CUANDO EL Dr. Odo, director del Museo de las Voces, recibió la comunicación conjunta de los departamentos de Ética Sanitaria, de Corrección Educativa Nesciente y de Renovada Energía por la que, de consuno, le conminaban a clausurar la institución, prohibiéndole además su encriptación, tuvo un nanosegundo de perplejidad, pero que ni siquiera quedó registrada por haberse apagado hacía tiempo los sensores emocionales. Es cierto que no era una orden que le cogiera de sorpresa, después de que también hubiesen desaparecido los museos de las letras obsoletas, pero, pensaba Odo, que los criptogramas de la era orgánica eran ridículamente descifrables, mientras que las voces arrastraban interesantes misterios prehistóricos que la poshistoria no podía dar por zanjados y, en especial, el de la base biológica de la conciencia, que la rápida implantación de los cibercerebros había dejado sin resolver. Por otra parte, también entendía Odo que el Imperio Tecnopop tuviera una legítima renuencia para aceptar el acceso a un canal sin clientes, pero él, como forzado centinela de esta mercancía no demandada, se había acabado acostumbrando a los extraños sonidos que los primitivos humanoides definían como habla, cuya disparatada incompetencia se ponía de manifiesto en su divergente pluralidad y por el irrisorio hecho de que su insuficiencia tratara de paliarse con unos horripilantes gañidos que llamaban música.

Aunque las cláusulas imperativas de los departamentos obviaban las dispendiosas explicaciones, la rara unanimidad entre ellos le hizo suponer que no se trataba sólo de una finalidad económica -la de impedir la inútil fuga energética de ondas-, sino, probablemente, y sobre todo, de otra medioambiental, la de lograr un silencio absoluto, potencialmente puesto en peligro con esta contaminación sonora. Sea como sea, tras superar Odo el nanosegundo de perplejidad y su microrrebote, sin que al parecer este cortocircuito dejase una huella infartada en su cibercerebro, tomó una extraña decisión: insertó en una minicápsula el contenido de su museo y la emplazó en una remota galaxia aún no explotada, donde ésta debía flotar indefinidamente, como, en olvidados tiempos prehistóricos de la humanidad, se dejaban arrastrar las botellas con mensajes de los náufragos desesperados.

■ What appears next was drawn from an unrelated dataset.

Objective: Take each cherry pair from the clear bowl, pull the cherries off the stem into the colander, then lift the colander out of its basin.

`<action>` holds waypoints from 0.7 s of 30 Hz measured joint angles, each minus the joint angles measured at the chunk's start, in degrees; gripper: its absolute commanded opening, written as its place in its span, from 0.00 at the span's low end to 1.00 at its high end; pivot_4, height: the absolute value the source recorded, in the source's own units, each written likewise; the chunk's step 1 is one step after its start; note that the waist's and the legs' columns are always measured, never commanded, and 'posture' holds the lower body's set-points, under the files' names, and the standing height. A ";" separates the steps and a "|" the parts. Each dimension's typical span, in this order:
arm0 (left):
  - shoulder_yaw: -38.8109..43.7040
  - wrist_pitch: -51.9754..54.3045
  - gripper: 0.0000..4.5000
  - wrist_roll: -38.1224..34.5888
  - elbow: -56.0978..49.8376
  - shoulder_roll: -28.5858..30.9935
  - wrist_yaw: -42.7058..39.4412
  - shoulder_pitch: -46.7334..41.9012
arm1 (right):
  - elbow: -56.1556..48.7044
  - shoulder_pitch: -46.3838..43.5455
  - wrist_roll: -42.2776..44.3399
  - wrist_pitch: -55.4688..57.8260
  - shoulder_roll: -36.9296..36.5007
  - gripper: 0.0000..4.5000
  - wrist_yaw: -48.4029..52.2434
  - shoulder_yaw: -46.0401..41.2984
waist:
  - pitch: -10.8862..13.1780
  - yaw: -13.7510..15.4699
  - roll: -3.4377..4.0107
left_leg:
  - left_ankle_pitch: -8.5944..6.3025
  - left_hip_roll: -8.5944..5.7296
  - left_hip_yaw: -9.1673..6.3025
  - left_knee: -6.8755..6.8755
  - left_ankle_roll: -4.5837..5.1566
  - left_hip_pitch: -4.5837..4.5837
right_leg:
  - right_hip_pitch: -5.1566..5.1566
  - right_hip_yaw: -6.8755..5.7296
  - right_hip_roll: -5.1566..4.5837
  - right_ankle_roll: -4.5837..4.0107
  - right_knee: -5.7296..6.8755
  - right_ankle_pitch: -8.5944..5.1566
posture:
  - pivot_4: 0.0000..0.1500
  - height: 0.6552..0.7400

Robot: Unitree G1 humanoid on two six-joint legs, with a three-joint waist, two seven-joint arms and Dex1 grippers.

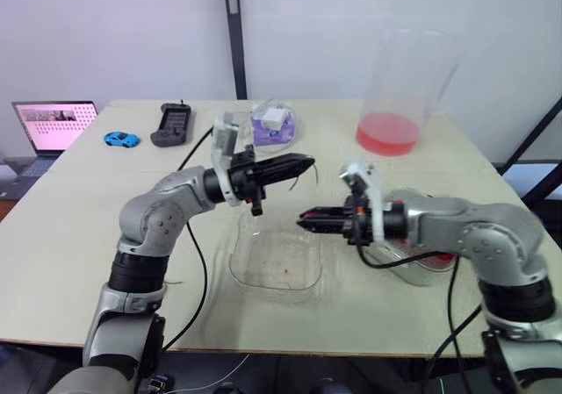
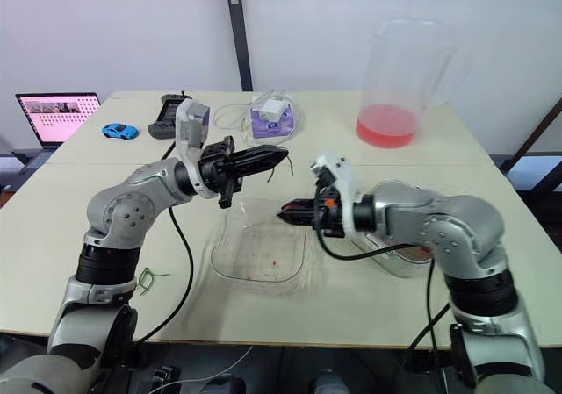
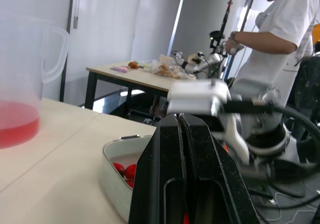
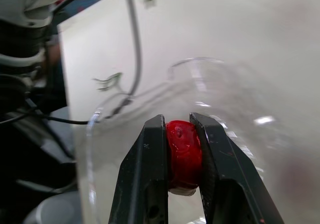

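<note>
A pale tabletop (image 1: pixel 79 236) stands before a white wall. At its centre lies the clear bowl (image 1: pixel 263 271), almost empty. The colander (image 2: pixel 395 262) sits just beside it at 3 o'clock, under the right forearm, with cherries (image 3: pixel 126 170) already inside.

The left gripper (image 1: pixel 307 161) hangs above the bowl's 12 o'clock rim. Its fingers are pressed together, apparently on a thin stem (image 1: pixel 313 180) that dangles from the tip. The right gripper (image 1: pixel 309 221) points at it from 3 o'clock, with its fingers clamped on a single red cherry (image 4: pixel 184 154) above the bowl.

The cherry looks ready to drop, but it is over the wrong vessel. The right arm should draw back toward 3 o'clock until the fingers are over the colander, then part them low so the fruit does not bounce out. The grip should stay light, since the cherry will bruise easily. The left arm can drop the stem clear of both vessels.

A tall pitcher (image 1: pixel 408 78) of red liquid stands at 1 o'clock, well apart from the work. A laptop (image 1: pixel 54 122) is at 10 o'clock. A far dish (image 1: pixel 274 124) of small items is at 12, and a black controller (image 1: pixel 173 124) and a blue toy car (image 1: pixel 120 139) are at 11. A loose green stem (image 2: pixel 151 277) lies at 8 o'clock. The left arm's black cable (image 1: pixel 198 262) trails beside the bowl and could snag it.
</note>
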 measured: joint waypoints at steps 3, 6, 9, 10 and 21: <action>0.16 -0.14 0.00 0.03 0.09 0.56 -0.12 0.09 | 2.18 -0.24 -3.75 -2.62 -10.97 0.08 4.91 -1.51 | 0.01 0.00 0.02 | -0.01 0.00 0.03 -0.02 0.02 0.01 | 0.00 0.01 0.01 0.00 -0.03 0.00 | 1.00 0.92; 0.41 -0.31 0.00 0.12 0.17 1.50 -0.19 0.27 | 6.26 2.41 -12.10 -9.14 -24.16 0.08 11.89 -0.12 | 0.01 0.01 -0.01 | -0.06 0.03 0.04 0.00 0.10 0.02 | 0.02 0.02 0.05 0.01 -0.09 -0.01 | 1.00 0.92; 0.66 -0.61 0.00 0.75 0.20 1.76 -0.26 0.47 | 9.68 6.19 -18.61 -15.86 -30.01 0.08 18.17 2.35 | 0.01 -0.41 0.00 | -0.06 0.03 0.10 -0.02 0.10 0.09 | 0.03 0.09 0.06 0.01 -0.08 -0.01 | 1.00 0.92; 0.60 -0.77 0.00 1.18 0.14 1.97 -0.35 0.70 | 10.72 7.72 -20.62 -18.15 -31.39 0.08 20.04 3.51 | 0.01 -0.42 0.01 | -0.06 0.03 0.10 -0.04 0.10 0.10 | 0.02 0.09 0.06 0.01 -0.07 -0.01 | 1.00 0.92; 1.74 -1.54 0.00 2.63 -1.44 5.79 -0.18 4.39 | 21.33 9.90 -32.88 -29.75 -30.25 0.91 26.33 7.93 | 0.03 0.01 0.06 | -0.04 0.02 0.14 0.01 0.06 0.06 | 0.01 0.13 0.00 0.01 -0.05 -0.01 | 1.00 0.92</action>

Antes del lanzamiento espacial de la minicápsula tuvo también Odo su nanosegundo de duda, porque no quería sellar su cosmovehículo con un encriptado remite banal, que pudiese ser descifrado por cualquier rastreador incompetente. Fue entonces cuando se le ocurrió rescatar un nombre mítico de la era orgánica de la humanidad vocinglera, el de una tal ninfa llamada Eco, la cual, a lo que sabía, desesperada por no haber logrado su apareamiento biológico con un ensimismado ser llamado Narciso, se transformó en un insólito mineral del que no restó más recuerdo que el de su voz. Así, la clave de apertura de la minicápsula fue la correspondiente alfanumérica de Eco, no sólo porque debería contar con el lamento sonoro de la ninfa, sino porque esta baliza intergaláctica era propiamente la mineralización de la lamentable memoria de la humanidad perdida, su postrer eco en pos de una hipotética audición.